Manhattan Hungarian Network

From Wikipedia, the free encyclopedia
Jump to: navigation, search

Founded in 2002, the Manhattan Hungarian Network (MHN) is a non-profit organization, founded in New York City by and for young professionals tied to, or interested in, Hungary and its culture. Its mission is to foster a spirit of goodwill between Hungarians and Americans by strengthening cultural, economic and social ties between Hungary and the United States.

The organization holds social and business networking events, literary readings, lectures, concerts, film screenings and black tie galas. Since its inception, the Manhattan Hungarian Network has hosted numerous prominent government/business leaders and diplomats, including Péter Medgyessy, former Prime Minister of Hungary; the Hungarian Minister of Finance, Csaba László; the Hungarian Minister of Justice, Péter Bárándy; the Hungarian Minister of Foreign Affairs, László Kovács; Hungarian Secretary of State, Attila Weber, and the Hungarian Deputy Minister of Education, Dr. Szabados amongst others. MHN also assisted in organizing Dr. Otto von Habsburg's U.S. tour in April 2005.[1]

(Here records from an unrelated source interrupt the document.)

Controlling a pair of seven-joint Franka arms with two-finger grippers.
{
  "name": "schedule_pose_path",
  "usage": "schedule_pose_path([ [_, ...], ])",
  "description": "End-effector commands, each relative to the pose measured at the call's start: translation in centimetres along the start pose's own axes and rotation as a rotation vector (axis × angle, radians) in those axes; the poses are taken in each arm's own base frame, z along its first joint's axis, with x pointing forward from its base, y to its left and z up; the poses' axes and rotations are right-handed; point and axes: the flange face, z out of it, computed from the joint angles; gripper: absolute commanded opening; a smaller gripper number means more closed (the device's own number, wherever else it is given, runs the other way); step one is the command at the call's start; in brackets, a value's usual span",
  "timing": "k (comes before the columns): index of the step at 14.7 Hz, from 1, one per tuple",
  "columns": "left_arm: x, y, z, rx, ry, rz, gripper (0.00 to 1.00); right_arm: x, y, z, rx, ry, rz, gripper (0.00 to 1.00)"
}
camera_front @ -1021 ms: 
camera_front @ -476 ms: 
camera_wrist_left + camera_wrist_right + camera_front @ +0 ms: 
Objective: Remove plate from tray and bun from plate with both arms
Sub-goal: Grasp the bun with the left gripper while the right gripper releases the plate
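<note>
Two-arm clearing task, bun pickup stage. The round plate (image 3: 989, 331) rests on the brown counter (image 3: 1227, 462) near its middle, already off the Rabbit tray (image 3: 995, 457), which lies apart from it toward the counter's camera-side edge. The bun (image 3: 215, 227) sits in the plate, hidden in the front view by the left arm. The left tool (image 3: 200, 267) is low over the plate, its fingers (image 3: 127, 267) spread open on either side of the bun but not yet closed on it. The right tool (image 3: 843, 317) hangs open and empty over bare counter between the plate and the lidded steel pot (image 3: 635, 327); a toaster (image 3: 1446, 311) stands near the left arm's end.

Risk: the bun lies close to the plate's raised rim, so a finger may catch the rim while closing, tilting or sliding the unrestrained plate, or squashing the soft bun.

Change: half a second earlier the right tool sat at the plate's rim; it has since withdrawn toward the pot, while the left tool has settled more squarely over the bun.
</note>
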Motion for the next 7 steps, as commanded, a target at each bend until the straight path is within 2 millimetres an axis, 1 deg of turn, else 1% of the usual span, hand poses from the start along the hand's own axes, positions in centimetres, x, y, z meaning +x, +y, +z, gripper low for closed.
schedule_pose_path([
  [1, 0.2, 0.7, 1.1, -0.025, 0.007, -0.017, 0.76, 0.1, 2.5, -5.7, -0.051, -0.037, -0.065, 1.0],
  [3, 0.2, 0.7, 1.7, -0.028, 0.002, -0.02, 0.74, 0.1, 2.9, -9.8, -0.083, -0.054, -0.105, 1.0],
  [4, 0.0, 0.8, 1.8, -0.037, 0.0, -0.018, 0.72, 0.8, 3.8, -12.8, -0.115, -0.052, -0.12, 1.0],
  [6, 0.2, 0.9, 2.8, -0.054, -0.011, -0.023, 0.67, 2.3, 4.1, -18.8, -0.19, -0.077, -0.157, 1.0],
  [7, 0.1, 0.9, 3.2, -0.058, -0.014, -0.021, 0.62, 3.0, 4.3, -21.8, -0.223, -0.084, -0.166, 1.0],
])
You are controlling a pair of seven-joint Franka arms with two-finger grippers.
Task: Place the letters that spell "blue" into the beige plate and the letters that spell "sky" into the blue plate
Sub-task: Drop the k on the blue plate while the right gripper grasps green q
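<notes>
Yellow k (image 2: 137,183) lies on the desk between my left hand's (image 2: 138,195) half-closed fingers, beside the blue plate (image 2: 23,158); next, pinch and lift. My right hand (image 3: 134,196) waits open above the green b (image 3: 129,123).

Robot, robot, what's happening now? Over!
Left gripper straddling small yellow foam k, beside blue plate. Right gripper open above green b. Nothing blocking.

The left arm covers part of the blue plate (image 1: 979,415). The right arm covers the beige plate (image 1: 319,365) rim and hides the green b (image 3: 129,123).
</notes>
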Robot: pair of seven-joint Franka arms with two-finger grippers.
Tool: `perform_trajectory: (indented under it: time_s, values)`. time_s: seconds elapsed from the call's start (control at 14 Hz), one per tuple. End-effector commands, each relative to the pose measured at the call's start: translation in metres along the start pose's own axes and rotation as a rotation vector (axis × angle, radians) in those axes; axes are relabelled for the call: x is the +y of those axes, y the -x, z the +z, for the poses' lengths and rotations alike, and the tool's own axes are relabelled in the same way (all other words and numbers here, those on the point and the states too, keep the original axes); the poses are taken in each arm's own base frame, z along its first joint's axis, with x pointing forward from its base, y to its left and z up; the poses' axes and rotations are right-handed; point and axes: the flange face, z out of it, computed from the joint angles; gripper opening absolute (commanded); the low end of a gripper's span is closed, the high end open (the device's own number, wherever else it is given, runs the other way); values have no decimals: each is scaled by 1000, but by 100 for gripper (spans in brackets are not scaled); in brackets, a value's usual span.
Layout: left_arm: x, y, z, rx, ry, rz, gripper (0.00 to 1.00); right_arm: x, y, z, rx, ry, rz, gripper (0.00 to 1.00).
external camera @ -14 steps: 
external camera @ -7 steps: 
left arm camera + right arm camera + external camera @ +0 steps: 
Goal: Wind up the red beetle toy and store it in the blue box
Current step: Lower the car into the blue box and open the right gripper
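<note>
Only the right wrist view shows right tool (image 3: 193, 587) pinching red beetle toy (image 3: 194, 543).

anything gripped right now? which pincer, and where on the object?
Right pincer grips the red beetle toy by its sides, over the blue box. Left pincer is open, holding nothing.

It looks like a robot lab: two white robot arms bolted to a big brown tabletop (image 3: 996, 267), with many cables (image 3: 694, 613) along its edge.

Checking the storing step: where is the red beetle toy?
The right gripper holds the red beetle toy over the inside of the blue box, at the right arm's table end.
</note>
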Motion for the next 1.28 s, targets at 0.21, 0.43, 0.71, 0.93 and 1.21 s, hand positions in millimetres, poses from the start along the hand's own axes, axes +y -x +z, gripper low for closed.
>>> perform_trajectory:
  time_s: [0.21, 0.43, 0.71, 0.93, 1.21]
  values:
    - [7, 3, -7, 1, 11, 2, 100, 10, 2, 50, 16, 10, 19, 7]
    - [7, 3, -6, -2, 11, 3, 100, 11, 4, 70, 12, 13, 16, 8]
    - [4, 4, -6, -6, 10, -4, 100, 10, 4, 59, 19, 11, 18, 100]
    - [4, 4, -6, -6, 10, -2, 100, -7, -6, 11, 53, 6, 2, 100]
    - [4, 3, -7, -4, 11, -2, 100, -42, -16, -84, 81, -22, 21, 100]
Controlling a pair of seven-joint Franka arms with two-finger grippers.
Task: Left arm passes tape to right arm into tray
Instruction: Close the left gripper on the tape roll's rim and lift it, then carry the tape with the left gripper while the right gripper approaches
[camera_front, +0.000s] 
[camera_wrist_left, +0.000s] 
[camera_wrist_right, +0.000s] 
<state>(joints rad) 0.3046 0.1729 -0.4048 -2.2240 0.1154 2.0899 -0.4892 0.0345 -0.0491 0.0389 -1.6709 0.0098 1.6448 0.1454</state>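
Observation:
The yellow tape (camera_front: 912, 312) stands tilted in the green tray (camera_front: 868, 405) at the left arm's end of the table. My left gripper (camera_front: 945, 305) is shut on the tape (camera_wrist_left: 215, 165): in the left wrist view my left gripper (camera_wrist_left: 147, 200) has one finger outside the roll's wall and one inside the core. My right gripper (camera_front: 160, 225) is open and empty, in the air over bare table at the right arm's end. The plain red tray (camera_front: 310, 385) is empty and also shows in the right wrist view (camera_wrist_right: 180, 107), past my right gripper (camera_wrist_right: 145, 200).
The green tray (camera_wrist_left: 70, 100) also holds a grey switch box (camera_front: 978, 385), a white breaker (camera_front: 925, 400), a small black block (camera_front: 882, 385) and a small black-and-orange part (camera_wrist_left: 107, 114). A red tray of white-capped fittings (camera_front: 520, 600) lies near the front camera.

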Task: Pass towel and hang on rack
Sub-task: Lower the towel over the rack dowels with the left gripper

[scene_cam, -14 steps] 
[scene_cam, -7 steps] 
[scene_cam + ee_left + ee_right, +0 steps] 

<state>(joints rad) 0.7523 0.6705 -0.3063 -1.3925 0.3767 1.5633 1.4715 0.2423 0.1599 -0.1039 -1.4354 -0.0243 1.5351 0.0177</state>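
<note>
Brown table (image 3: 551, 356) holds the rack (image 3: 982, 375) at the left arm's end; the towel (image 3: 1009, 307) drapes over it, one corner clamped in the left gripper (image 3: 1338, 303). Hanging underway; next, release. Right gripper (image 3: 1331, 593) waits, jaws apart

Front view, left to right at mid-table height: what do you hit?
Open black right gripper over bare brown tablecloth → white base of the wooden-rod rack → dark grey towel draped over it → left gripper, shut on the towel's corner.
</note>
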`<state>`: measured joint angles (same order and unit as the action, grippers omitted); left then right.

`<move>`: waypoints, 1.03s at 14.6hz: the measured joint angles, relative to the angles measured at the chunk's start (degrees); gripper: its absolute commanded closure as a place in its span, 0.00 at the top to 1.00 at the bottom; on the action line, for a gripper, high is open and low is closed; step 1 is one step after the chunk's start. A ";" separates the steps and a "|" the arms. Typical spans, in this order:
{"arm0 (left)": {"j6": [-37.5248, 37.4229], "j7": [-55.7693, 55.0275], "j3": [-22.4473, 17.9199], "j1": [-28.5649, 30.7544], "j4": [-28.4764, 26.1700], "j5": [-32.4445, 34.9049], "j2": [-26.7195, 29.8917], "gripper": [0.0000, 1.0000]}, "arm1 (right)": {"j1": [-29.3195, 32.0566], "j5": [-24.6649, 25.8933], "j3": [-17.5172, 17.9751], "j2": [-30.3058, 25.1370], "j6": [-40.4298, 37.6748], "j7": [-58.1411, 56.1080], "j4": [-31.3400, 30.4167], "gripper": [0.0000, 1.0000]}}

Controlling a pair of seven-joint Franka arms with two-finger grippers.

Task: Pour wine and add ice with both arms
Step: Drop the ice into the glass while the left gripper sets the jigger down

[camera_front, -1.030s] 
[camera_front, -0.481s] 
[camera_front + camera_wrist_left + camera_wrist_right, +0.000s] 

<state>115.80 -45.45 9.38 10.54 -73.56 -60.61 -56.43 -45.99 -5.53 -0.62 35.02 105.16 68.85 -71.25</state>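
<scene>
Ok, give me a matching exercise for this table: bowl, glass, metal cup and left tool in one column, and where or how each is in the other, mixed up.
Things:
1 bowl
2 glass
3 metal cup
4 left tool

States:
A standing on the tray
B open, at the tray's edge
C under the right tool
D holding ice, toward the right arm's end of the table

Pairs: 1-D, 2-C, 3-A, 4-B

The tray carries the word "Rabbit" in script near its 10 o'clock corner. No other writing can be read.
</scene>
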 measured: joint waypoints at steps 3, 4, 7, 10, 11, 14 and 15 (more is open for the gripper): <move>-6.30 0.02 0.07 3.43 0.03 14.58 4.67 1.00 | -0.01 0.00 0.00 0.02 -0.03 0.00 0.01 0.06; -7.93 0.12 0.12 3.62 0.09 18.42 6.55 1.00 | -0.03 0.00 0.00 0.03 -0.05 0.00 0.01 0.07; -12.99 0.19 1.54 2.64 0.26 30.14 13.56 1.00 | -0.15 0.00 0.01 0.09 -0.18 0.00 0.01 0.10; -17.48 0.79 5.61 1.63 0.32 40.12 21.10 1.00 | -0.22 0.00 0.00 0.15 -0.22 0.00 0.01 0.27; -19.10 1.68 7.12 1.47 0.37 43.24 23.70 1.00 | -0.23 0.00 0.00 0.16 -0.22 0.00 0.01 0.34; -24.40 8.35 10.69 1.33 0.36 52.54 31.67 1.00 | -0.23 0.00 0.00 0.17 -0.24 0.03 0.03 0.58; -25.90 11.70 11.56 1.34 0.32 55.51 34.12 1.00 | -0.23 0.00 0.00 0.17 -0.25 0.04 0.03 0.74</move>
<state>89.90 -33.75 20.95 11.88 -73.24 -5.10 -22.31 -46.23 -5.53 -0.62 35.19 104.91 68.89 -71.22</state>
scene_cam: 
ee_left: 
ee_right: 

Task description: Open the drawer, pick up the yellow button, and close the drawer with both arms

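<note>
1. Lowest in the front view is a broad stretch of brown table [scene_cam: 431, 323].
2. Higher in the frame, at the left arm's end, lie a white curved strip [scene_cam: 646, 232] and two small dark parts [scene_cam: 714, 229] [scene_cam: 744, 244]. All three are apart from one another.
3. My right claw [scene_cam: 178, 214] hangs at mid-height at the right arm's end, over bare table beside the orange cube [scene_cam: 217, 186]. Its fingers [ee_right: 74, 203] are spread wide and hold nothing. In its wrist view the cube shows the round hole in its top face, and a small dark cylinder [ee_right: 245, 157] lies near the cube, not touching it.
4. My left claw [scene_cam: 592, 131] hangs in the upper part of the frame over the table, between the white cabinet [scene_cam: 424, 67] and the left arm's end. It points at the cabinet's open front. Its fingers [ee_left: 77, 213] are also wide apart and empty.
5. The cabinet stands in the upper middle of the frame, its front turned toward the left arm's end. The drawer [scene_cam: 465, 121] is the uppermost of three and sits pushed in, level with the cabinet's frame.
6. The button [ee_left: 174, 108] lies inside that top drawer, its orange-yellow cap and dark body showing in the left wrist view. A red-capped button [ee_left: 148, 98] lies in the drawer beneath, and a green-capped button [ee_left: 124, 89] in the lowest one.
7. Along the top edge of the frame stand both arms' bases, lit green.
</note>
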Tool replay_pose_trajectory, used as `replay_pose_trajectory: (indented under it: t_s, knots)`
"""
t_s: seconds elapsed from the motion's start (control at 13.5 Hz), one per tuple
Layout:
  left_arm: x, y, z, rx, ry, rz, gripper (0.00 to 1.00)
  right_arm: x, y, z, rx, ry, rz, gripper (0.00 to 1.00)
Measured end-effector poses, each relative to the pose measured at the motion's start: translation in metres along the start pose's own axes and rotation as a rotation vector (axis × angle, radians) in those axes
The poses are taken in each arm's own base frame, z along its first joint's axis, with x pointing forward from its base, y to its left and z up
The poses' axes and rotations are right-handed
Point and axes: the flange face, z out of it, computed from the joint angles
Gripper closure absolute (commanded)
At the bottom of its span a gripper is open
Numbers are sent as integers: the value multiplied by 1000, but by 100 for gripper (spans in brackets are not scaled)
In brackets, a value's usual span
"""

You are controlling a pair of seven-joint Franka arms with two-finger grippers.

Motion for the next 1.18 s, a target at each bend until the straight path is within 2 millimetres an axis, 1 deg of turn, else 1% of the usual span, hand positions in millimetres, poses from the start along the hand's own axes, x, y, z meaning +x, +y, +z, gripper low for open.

The organization has presented notable artists such as Hungarian pop singer Gábor Presser, soprano of the Hungarian State Opera, Ildikó Iván, novelist Arthur Phillips, novelist and poet Gabor Gorgey and journalist Adam LeBor.

On May 1, 2004, MHN hosted the Grand Europe Ball, a historic black tie charitable affair at New York's Waldorf Astoria Hotel to celebrate the Enlargement of the European Union to include ten new member states (Cyprus, Czech Republic, Estonia, Hungary, Latvia, Lithuania, Malta, Poland, Slovakia, and Slovenia). Archduke Georg of Austria-Hungary was its co-chairman. In 2005 MHN participated in Nations of New York, New York’s bid to host the Olympic Games and Paralympic Games in 2012.

The Manhattan Hungarian Network is a member of the Hungarian-American Coalition, a league of nonprofit organizations in the United States.[2] The board of directors of MHN is composed of Elizabeth Vilmik and Erzsébet Karkus.